Liebe Leserin, lieber Leser!
„Wir werden bei der Symphonie in das Meer der Klänge hineingerissen,
die in vollster sinnlicher Kraft vor uns treten. Die ganze Tonwelt thut
sich auf, entfesselt ihre Kräfte und Gewalten. Die Tonkunst ist an die
Schwelle der Dichtung gelangt, da wir uns nicht mehr am bloßen
Formspiel begnügen lassen wollen, da wir, angeregt durch die satte
Sinnlichkeit der Tongestalten und die Sprechsamkeit der Formen,
unwillkürlich nach tieferem Sinne forschen.“ So schrieb der Tübinger
Musik-Philosoph Heinrich Adolf Köstlin 1857.In der ersten Ausgabe von
PARTITUREN wollen auch wir nach dem tieferen Sinn der Symphonie
forschen, dieser „Königsgattung“, die für so viele Generationen
von Komponisten das höchste Ziel ihres Schaffens darstellte. Und die
noch heute so viele Menschen in Konzerthäuser und Schallplattenläden
strömen lässt. Wie wurde die Sinfonie zur Symphonie? Was überhaupt ist
eine Symphonie?
Und wie steht es aktuell um die Gattung: Fasziniert die Symphonie
heutige Komponisten?
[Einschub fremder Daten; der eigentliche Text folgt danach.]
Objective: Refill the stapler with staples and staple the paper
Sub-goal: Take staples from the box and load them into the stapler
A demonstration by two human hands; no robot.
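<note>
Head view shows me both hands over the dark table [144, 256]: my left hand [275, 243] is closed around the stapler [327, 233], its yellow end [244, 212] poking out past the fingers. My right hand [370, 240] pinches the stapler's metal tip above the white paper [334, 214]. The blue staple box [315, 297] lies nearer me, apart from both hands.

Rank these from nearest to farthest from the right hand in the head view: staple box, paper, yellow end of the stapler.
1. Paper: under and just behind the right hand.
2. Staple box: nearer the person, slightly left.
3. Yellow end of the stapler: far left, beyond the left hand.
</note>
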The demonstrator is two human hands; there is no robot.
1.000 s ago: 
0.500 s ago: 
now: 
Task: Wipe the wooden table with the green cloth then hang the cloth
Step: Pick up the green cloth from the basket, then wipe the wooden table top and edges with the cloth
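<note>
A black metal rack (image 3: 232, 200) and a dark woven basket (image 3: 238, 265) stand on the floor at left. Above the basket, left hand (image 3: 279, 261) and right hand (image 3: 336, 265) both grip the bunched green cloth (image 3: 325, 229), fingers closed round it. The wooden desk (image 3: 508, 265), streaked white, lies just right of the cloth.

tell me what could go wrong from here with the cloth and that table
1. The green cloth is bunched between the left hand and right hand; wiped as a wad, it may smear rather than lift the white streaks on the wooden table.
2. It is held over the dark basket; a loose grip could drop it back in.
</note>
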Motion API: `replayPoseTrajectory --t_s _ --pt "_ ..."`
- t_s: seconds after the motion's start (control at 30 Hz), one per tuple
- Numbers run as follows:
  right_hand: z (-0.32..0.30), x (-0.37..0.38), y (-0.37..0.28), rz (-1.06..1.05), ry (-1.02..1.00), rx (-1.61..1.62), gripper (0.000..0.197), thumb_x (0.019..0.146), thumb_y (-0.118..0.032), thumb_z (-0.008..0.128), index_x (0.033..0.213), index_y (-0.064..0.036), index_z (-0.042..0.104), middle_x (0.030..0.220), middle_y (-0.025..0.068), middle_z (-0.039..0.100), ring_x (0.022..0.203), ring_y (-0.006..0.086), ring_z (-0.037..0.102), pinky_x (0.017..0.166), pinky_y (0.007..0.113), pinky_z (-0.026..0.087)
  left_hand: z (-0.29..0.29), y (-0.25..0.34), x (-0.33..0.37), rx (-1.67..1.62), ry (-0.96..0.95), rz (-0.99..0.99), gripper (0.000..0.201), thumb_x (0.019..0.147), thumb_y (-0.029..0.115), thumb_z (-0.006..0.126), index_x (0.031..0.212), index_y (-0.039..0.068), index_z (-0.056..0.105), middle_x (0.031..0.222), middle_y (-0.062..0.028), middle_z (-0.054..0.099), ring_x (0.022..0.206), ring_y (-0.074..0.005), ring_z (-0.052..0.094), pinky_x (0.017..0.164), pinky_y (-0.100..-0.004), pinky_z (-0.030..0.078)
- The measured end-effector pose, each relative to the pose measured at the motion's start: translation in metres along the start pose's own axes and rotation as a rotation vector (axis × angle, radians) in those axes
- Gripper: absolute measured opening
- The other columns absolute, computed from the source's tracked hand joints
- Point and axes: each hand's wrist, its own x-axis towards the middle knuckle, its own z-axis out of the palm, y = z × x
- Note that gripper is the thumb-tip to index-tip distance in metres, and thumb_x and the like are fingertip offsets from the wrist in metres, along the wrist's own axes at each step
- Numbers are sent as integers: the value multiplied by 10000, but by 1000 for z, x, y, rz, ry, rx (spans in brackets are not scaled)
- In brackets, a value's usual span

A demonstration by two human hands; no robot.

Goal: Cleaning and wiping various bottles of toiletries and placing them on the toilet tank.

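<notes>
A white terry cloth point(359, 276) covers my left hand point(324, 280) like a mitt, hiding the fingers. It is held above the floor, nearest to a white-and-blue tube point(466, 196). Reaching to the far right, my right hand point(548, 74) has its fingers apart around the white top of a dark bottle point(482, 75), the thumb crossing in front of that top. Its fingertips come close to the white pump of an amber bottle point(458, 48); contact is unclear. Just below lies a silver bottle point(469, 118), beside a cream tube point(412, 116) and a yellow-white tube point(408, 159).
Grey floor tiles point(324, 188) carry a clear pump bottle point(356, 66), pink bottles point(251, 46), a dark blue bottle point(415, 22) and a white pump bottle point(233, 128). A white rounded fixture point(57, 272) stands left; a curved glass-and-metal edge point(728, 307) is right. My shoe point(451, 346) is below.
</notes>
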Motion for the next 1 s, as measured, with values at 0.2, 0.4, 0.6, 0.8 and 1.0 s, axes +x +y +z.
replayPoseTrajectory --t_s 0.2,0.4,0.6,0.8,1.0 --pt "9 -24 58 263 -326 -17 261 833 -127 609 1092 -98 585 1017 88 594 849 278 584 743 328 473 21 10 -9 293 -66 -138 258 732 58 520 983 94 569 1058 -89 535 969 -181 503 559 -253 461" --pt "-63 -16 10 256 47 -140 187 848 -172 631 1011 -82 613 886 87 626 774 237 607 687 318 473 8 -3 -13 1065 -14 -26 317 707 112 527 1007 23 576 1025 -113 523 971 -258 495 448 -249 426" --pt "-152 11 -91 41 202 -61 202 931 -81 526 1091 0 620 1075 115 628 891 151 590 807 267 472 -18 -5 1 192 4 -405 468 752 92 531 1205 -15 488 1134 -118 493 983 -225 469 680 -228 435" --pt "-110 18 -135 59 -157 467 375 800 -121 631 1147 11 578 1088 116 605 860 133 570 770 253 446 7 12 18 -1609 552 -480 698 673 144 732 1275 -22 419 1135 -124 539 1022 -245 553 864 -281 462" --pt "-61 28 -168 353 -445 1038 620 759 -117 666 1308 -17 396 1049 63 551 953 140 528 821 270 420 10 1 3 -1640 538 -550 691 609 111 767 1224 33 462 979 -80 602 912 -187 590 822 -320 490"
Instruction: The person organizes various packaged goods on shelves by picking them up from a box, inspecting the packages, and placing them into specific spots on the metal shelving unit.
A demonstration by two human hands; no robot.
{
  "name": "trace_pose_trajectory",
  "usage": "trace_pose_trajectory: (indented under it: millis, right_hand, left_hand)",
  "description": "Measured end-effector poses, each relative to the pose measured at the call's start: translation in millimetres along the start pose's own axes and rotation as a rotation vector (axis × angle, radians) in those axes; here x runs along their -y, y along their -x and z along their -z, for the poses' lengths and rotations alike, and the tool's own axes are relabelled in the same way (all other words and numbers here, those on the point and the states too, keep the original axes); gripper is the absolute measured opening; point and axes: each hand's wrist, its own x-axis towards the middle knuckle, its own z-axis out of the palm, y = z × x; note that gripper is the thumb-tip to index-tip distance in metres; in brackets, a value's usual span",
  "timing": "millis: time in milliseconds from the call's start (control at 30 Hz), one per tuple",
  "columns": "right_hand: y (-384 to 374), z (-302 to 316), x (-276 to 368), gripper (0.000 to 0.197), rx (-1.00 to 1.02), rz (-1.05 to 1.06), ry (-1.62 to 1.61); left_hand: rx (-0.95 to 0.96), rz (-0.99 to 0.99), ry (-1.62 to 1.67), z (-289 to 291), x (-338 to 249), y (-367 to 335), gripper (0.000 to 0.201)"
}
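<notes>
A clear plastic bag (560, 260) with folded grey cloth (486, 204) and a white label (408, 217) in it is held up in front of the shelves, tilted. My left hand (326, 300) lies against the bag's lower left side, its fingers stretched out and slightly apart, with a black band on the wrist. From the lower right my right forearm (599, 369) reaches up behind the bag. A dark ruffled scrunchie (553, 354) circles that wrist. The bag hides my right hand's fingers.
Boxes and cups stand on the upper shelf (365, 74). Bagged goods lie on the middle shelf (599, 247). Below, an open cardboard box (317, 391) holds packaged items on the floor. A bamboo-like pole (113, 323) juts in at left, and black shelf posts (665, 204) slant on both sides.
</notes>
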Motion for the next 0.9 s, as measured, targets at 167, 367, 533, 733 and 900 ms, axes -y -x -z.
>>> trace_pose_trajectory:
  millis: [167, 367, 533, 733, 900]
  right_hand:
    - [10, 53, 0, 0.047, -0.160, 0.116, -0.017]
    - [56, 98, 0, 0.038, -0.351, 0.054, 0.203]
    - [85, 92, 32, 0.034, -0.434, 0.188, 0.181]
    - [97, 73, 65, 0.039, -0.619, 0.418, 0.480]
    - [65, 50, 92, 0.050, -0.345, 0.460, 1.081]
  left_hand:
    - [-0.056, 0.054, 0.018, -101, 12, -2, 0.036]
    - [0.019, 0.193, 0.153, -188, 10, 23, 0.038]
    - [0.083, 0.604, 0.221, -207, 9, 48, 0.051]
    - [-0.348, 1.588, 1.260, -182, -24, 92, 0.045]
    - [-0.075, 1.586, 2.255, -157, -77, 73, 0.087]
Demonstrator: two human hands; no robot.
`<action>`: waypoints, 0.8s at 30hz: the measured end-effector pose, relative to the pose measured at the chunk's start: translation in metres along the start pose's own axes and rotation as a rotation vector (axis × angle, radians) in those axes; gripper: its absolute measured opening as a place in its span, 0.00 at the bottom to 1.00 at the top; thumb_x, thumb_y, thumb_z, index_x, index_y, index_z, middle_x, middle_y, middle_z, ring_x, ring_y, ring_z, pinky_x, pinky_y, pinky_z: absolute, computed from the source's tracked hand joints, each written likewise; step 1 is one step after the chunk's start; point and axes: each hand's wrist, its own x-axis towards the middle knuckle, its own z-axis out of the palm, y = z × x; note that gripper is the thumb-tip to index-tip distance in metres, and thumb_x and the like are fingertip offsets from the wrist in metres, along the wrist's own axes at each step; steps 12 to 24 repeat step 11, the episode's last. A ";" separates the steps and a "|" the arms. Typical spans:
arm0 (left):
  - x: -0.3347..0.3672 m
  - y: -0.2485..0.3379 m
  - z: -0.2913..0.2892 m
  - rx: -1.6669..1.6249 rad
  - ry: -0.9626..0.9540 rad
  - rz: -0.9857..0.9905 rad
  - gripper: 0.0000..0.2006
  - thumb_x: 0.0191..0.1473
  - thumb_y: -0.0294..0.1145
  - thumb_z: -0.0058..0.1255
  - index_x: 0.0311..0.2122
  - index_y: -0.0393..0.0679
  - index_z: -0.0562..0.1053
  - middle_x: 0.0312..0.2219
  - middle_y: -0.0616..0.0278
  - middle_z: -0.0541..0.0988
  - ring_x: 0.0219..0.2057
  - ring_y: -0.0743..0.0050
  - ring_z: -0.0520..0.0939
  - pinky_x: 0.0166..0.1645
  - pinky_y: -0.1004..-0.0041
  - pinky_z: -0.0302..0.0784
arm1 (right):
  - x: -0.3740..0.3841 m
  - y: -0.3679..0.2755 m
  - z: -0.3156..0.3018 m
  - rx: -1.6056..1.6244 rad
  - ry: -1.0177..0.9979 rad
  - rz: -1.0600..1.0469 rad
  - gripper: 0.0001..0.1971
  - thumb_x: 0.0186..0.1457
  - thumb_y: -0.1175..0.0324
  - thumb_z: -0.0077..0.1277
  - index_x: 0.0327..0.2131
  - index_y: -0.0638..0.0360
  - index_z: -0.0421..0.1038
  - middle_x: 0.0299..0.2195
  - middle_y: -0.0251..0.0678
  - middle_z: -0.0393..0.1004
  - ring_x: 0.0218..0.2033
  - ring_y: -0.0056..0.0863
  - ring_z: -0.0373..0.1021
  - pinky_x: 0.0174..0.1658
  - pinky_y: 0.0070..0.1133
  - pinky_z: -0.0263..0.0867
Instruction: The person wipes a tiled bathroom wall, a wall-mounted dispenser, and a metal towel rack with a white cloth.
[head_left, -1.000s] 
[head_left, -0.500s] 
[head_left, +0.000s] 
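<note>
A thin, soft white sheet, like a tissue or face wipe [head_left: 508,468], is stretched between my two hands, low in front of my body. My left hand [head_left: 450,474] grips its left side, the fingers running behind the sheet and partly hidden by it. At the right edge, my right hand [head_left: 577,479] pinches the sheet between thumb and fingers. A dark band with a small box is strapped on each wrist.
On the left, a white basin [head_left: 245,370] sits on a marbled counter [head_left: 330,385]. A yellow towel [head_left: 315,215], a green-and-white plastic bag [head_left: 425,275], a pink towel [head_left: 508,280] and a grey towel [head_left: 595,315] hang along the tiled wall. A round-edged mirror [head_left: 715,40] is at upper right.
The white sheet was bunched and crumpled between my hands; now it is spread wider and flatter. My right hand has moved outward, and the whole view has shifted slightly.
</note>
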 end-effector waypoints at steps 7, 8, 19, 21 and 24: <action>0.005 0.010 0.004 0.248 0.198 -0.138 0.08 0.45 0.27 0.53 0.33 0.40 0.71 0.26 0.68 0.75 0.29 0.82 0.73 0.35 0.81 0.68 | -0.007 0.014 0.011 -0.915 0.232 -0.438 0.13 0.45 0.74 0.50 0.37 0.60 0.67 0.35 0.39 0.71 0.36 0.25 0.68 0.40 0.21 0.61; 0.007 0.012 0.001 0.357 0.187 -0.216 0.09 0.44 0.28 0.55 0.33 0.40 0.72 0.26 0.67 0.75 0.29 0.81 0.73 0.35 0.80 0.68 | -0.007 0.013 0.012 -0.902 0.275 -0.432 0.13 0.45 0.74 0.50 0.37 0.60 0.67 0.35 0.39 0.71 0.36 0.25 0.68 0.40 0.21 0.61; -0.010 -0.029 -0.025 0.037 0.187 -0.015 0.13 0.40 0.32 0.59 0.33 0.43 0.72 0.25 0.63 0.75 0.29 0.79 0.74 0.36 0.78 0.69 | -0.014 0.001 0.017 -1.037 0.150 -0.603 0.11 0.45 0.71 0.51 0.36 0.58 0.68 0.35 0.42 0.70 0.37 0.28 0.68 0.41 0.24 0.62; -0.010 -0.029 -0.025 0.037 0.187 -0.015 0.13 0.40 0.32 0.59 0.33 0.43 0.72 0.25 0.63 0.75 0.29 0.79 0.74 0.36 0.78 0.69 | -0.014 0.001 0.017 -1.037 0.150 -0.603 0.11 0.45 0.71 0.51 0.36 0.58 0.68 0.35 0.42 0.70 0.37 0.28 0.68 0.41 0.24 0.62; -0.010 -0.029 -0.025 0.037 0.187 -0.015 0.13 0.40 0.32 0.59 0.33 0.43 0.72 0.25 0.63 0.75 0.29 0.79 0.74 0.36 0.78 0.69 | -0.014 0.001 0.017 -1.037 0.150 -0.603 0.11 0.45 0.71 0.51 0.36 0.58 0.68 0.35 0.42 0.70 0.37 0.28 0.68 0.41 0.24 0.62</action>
Hat die große Form noch eine Zukunft? Werfen Sie
einen Blick in die Partitur der berühmtesten Symphonie der
Musikgeschichte.
Gehen Sie mit uns auf Spurensuche in der Sächsischen Schweiz, wo
Dimitri Schostakowitsch, der bedeutendste Symphoniker des 20.
Jahrhunderts,
eines seiner zentralen Werke schrieb. Und lesen Sie, was der Altmeister
des Genres, Hans Werner Henze, in seinem italienischen Refugium über
sein Werk und die Welt erzählt. Begleiten Sie vier renommierte
Dirigenten auf ihren Entdeckungsreisen jenseits des gängigen
symhonischen Repertoires. Und lassen Sie sich auf der PARTITUREN-CD von
der „satten Sinnlichkeit“ Norbert Burgmüllers überraschen, dieses
genialen Zeitgenossen Schumanns und Mendelssohns, der der Symphonie
vielleicht neue Wege gewiesen hätte, wäre er nicht mit 26 Jahren ums
Leben gekommen.Wir besuchen das erstaunliche Musikland Island,
beobachten das harmonische Chaos einer CD-Produktion, präsentieren
Ihnen die interessantesten CD-Neuerscheinungen der letzten Monate und
verraten Ihnen, warum, laut Alfred Polgar, in jedem kultivierten
Haushalt ein Beethoven über dem Klavier hängen sollte.Es gibt viel zu
entdecken in der ersten Ausgabe von PARTITUREN. Viel erkenntnisreiches
Vergnügen wünscht Ihnen dabei
Ihre PARTITUREN-Redaktion
PS: Ab Dezember erscheint PARTITUREN alle zwei Monate.